WHAT THE EXERCISE ASKS
Report each line of the listing below that holds "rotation".

DATASET CONTENT
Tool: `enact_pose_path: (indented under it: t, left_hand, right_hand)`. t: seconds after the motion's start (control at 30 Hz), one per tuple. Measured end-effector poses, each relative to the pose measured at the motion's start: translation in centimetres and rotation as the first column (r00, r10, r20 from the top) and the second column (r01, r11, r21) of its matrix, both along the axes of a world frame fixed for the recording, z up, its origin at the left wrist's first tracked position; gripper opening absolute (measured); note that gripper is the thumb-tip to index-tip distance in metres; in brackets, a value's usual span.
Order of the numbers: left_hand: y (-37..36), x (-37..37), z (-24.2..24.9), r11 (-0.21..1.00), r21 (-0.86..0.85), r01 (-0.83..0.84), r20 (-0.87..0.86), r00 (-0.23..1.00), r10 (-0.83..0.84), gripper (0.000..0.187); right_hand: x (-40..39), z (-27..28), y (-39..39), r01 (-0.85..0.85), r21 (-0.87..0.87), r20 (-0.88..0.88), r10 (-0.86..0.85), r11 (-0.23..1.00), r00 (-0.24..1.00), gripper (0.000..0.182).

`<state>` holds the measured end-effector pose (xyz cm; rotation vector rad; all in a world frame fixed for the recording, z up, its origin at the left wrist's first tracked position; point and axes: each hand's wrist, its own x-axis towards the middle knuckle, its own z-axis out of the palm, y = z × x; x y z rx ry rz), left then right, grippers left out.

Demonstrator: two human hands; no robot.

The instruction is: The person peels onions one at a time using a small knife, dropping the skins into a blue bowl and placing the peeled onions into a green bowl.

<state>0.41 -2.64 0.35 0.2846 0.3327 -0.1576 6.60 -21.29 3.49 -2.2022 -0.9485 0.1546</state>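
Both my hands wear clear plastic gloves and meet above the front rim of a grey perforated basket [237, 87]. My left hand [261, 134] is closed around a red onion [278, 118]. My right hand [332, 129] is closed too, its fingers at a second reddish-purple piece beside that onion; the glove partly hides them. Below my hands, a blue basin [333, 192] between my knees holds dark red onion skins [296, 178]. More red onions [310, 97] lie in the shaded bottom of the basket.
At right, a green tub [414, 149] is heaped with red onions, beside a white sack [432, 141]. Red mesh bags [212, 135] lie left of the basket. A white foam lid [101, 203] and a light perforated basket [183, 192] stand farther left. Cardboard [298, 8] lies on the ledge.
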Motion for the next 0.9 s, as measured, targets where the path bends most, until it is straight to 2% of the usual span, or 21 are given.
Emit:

SOLUTION TO THE EXERCISE
Tool: `enact_pose_path: (indented under it: t, left_hand, right_hand)`. t: seconds after the motion's start (control at 30 Hz), one per tuple. Measured end-effector poses, each relative to the pose measured at the motion's start: translation in centimetres and rotation as the first column (r00, r10, r20 from the top) and the second column (r01, r11, r21) of its matrix, both along the axes of a world frame fixed for the recording, z up, its origin at the left wrist's first tracked position; gripper opening absolute (measured); note that gripper is the thumb-tip to index-tip distance in metres; in brackets, a value's usual span.
`<state>` holds the measured end-effector pose (xyz cm; rotation vector rad; all in a world frame fixed for the recording, z up, its origin at the left wrist's first tracked position; point and axes: each hand's wrist, its own x-axis towards the middle knuckle, its own z-axis out of the palm, y = z × x; x y z rx ry rz), left then right, grippers left out.

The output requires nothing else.